Confucius is quoted as having said (in 450 BCE): “Tell me and I will forget. Show me and I may remember. Involve me and I will understand”. The most powerful way to create lasting experiences, next to Teaching Others, is Learning by Doing. This is, of course, why live interpretation is such a powerful tool for education—the interpreter can involve his audience in the work he is doing by offering them the experience of doing it for themselves.
During the OpenArch project, questionnaires were used to gauge the visitor’s experience. These questionnaires yielded important statistical data on where the visitors came from, how large the groups were and how they appreciated different aspects of their visit et cetera. They were also invited to comment on their visit, both in a positive and room-for-improvement sense. A general image of the visitor and his expectations has started to emerge from this part of the project. The average visitor thinks, for instance, that the catering has room for improvement, but the staff is very helpful and informative.
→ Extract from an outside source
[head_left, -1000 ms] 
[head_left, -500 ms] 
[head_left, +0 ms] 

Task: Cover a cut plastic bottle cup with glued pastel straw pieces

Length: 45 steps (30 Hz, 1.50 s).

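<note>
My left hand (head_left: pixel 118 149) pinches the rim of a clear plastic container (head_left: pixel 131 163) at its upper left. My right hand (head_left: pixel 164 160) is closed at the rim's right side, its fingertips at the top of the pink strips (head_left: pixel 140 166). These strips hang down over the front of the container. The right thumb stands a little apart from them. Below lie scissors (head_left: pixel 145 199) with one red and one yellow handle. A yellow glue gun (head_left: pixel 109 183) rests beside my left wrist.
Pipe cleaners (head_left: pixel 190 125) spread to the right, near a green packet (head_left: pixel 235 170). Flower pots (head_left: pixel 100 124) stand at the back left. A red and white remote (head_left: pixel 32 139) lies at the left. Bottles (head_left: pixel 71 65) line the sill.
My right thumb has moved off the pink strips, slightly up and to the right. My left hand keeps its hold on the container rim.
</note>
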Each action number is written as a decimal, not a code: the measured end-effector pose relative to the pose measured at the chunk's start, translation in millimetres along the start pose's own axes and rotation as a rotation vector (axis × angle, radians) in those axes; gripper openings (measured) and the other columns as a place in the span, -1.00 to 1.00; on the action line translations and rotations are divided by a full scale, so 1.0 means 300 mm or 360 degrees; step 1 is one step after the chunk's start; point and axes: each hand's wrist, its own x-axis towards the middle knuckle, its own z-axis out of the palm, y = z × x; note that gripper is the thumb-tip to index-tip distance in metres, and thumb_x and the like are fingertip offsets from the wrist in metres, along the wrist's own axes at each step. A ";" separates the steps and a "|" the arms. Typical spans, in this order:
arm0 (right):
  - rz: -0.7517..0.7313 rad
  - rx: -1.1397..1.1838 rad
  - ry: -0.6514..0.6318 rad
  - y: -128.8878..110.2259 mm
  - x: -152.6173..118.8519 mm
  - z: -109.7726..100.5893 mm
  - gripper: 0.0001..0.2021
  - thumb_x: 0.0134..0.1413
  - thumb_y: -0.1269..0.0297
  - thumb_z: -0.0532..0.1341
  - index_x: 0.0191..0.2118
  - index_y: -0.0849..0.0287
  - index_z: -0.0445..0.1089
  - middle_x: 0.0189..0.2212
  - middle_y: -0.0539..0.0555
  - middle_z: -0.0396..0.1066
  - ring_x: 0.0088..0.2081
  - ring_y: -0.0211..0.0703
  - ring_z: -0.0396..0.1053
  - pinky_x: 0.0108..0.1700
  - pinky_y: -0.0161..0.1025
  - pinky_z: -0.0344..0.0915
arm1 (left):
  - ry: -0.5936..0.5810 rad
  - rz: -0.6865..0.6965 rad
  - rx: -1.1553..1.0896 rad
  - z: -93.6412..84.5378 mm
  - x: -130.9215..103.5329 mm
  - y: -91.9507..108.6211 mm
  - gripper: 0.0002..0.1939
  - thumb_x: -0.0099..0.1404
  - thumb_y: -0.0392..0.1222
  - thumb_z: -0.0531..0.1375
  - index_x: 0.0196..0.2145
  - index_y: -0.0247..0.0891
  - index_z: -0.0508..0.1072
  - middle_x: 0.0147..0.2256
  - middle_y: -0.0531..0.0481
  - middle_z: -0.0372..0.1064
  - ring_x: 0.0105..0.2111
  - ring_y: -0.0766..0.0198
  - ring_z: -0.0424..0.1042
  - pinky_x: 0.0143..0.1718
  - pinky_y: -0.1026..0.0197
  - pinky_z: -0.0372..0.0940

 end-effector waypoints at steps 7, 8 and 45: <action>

And while there are sometimes miss-informative signs accompanying the displays, they were very happy with the chance to take part in activities. This goes to show that AOAM must manage their visitors’ expectations very carefully: when the visitors expect the same experience as when they visit a more traditional form of museum, where there are signs everywhere and the restaurant serves haute cuisine, they may be disappointed. Faced with a different experience and live interpretation in an authentic setting, they are asked to take on a role that is different from a museum visitor. AOAM ask them to become part of the story that is being told, to take an active role. The visitor, in short, is the actor.
So, what is central to the visitor’s experience is the interaction between visitor and interpreter. The interpreter, as the word implies, helps the visitor make the transition from passive to active, from observer to actor.
All the AOAM involved in the OpenArch project use live interpretation in one way or another. While most of the partners in the project use third person interpretation, there is almost always an element of role-play or theatrics being used. Many of the partners have also indicated, partly due to what they have learned during the project, that they want to introduce theatrical training for their staff.
Another example of the visitor-as-actor comes from Foteviken museum in Sweden—during their Viking markets there is often a group of Vikings who roam around looking for suitable candidates to capture and sell. Using a net, they first capture a visitor and then shackle him or (more commonly) her. They place a sign around their neck and then take them to market with loved ones trailing behind. At the market they proceed to list all of the desirable qualities of a thrall (slave) and haggle with the audience over a price. Normally, the thrall is then sold back to their loved ones for a reasonable sum.
In this example and many like it, the use of humour is very important. Slavery is a difficult subject, but by dealing with it in this light-hearted manner, it can still become a positive and unforgettable experience for the visitors. History comes alive by becoming part of it for a short moment. The interpreter guides the visitor in and, equally important, back out. They leave with smiles on their faces and a deeper understanding of their own history and identity.